Last week (Nov 11-14) I attended the Cloudera Developer Training for Apache Hadoop course and in this post I share my experience and takeaways from that training. But first, a brief bit about me to lay out the context for my experience with this training. I have worked in the Telecommunications industry and have several years experience with Embedded Systems software design and development and about 2 months ago I decided to work in the Big Data space, which led me to this training course.

Research and Preparation

I did a lot of research online and discussed with friends on ways to get started in Big Data. The general recommendation was to start by getting trained in Hadoop. I decide to go with Cloudera training because it is the clear leader in the Big Data space.

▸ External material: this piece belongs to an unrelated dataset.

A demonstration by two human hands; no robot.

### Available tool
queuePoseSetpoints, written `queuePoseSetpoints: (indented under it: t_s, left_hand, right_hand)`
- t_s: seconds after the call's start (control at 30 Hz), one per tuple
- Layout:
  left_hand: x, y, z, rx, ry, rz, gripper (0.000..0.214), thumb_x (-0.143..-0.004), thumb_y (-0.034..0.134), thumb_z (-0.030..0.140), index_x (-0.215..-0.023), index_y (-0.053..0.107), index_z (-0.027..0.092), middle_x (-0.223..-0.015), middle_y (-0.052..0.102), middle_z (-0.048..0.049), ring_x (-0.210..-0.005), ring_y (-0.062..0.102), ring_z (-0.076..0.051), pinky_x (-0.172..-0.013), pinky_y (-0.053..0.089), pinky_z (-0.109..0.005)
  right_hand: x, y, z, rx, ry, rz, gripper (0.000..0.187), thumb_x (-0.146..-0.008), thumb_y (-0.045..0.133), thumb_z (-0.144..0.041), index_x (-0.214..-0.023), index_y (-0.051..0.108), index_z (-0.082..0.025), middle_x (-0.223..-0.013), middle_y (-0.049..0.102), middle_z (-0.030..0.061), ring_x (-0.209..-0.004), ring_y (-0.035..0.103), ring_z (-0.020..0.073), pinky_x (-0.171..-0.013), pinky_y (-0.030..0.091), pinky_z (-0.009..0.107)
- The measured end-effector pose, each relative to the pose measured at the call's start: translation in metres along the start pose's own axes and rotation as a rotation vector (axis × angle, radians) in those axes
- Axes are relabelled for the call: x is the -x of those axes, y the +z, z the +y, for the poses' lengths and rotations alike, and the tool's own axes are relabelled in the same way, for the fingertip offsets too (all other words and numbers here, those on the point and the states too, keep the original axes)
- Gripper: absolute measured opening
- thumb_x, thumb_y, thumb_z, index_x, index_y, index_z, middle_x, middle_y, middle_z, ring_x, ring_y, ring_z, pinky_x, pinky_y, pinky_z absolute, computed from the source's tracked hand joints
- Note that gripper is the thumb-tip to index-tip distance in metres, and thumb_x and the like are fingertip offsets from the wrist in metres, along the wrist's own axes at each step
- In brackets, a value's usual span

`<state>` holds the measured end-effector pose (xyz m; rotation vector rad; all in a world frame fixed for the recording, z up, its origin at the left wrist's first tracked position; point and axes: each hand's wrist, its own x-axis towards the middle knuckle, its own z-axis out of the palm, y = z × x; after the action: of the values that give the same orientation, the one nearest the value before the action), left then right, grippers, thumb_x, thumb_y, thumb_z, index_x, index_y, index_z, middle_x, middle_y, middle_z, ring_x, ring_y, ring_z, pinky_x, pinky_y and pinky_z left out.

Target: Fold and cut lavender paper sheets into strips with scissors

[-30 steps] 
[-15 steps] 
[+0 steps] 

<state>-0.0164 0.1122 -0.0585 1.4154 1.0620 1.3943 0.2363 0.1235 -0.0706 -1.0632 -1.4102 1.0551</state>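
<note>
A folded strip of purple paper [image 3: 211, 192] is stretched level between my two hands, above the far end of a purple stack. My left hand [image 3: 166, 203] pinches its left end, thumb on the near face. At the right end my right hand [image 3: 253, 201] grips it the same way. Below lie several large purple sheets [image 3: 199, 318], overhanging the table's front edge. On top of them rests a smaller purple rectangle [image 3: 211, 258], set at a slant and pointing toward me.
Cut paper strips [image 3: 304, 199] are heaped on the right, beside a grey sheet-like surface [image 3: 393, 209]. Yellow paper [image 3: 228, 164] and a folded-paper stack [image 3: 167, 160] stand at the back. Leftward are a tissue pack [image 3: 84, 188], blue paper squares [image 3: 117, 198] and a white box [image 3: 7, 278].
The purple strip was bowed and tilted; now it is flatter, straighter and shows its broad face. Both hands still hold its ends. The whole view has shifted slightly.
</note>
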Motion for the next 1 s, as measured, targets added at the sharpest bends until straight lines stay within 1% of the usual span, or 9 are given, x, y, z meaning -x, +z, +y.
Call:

I reviewed the training course topics for the Apache Hadoop course, and with an intent to get credentialed as a Cloudera Certified Developer for Apache Hadoop, a certification well-regarded in the industry, I registered for the Developer Training for Hadoop course.

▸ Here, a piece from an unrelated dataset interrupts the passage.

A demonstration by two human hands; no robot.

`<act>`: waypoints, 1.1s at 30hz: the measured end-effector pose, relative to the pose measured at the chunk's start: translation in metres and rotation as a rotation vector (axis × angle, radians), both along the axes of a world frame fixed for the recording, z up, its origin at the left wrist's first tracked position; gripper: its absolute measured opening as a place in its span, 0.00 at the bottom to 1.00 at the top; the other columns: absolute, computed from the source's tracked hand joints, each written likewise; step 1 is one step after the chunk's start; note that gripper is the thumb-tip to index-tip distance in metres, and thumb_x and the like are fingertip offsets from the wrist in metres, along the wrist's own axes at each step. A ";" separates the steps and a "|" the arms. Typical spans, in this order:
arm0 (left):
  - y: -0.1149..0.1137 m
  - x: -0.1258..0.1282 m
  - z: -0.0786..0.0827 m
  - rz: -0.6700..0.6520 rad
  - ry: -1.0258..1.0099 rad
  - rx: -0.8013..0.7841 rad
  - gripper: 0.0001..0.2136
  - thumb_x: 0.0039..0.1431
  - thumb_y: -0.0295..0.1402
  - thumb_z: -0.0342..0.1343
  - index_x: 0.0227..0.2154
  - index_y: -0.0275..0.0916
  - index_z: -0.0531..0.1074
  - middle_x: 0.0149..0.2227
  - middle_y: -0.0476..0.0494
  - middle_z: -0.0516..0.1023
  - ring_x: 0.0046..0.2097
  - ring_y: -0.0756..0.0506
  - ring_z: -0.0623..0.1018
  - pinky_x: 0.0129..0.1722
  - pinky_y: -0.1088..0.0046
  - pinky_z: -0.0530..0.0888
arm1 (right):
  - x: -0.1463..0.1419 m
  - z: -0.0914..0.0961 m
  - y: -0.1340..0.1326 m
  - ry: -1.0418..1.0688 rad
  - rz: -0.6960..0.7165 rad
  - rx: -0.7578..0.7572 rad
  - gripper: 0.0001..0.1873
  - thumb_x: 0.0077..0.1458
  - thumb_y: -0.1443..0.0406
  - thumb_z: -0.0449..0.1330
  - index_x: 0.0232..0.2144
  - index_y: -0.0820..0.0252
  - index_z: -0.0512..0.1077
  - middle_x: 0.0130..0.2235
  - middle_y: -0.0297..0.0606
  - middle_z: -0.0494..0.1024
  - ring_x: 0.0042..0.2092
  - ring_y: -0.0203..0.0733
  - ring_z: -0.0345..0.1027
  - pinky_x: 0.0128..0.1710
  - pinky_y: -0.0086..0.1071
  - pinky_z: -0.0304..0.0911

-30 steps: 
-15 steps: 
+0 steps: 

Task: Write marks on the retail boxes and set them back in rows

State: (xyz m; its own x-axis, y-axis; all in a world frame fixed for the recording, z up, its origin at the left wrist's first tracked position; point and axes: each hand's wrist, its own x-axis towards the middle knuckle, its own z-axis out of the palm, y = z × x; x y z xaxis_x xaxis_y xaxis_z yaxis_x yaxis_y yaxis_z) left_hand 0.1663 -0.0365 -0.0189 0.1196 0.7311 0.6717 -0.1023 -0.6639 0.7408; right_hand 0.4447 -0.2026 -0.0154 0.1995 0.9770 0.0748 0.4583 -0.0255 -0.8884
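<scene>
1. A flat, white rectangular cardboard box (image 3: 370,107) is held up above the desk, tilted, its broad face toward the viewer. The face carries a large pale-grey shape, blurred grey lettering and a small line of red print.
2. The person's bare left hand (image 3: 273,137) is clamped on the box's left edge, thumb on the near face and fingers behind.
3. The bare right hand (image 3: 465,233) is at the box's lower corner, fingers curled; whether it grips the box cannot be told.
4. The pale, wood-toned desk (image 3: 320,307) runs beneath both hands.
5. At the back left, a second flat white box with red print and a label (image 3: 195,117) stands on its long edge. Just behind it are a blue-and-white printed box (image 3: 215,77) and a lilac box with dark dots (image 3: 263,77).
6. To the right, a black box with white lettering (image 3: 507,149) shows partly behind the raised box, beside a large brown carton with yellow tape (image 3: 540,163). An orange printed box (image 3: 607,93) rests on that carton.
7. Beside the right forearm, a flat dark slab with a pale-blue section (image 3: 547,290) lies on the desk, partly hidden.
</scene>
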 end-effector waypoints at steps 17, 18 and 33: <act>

I had about 6 weeks till start of training and, wanting to make the most of the training class, I prepared for it. My goal was to have, in time for the start of training, a few things covered -- basic understanding of the two key Hadoop components, MapReduce and HDFS, high-level knowledge of the Hadoop ecosystem, a little bit of Hadoop programming, and some knowledge of the practical applications, issues, and limits of Hadoop as it related to Big Data. To that end I relied heavily on the Web, Google search, and books. I started learning Hadoop from Hadoop Beginner's Guide, and a week later started reading Tom White's Hadoop: The Definitive Guide, in parallel. I installed Hadoop on my laptop and ran example programs from the first book. I pored through articles, blog posts, presentations, and white papers about anything Hadoop and Big Data. As the training date approached, I felt reasonably well-prepared. In particular, Tom White's book was very helpful -- it provides a great introduction to Hadoop with simple, clear explanations of fairly involved concepts, lots of real code examples in Java, C, Python, etc, and detailed discussions on the relative benefits and limitations of different methods used in Hadoop.

Hadoop Developer Training

The 4-day training was delivered by ExitCertified at their clean, quiet, and well-prepared facility in San Francisco. Our instructor, Joel, taught the class all four days. The training class ran each day from 9AM to 5PM with one hour break for lunch around noon, and with two 5-10 minute breaks each during the morning and afternoon sessions. Our class comprised of 6 on-site and 8 remote-site trainees, the latter joining in via video conferencing. One of the trainees had been flown in from Ireland by her company to get trained on-site! The trainees came from diverse job backgrounds, industries, and work experience levels, and the majority did not have Hadoop development experience. I was somewhat puzzled by the rather small number of on-site trainees given the high demand for Hadoop developers in Silicon Valley. Maybe the upcoming Thanksgiving break had something to do with it. But the small number of trainees made for better opportunities for intimate discussions and detailed question-and-answer sessions.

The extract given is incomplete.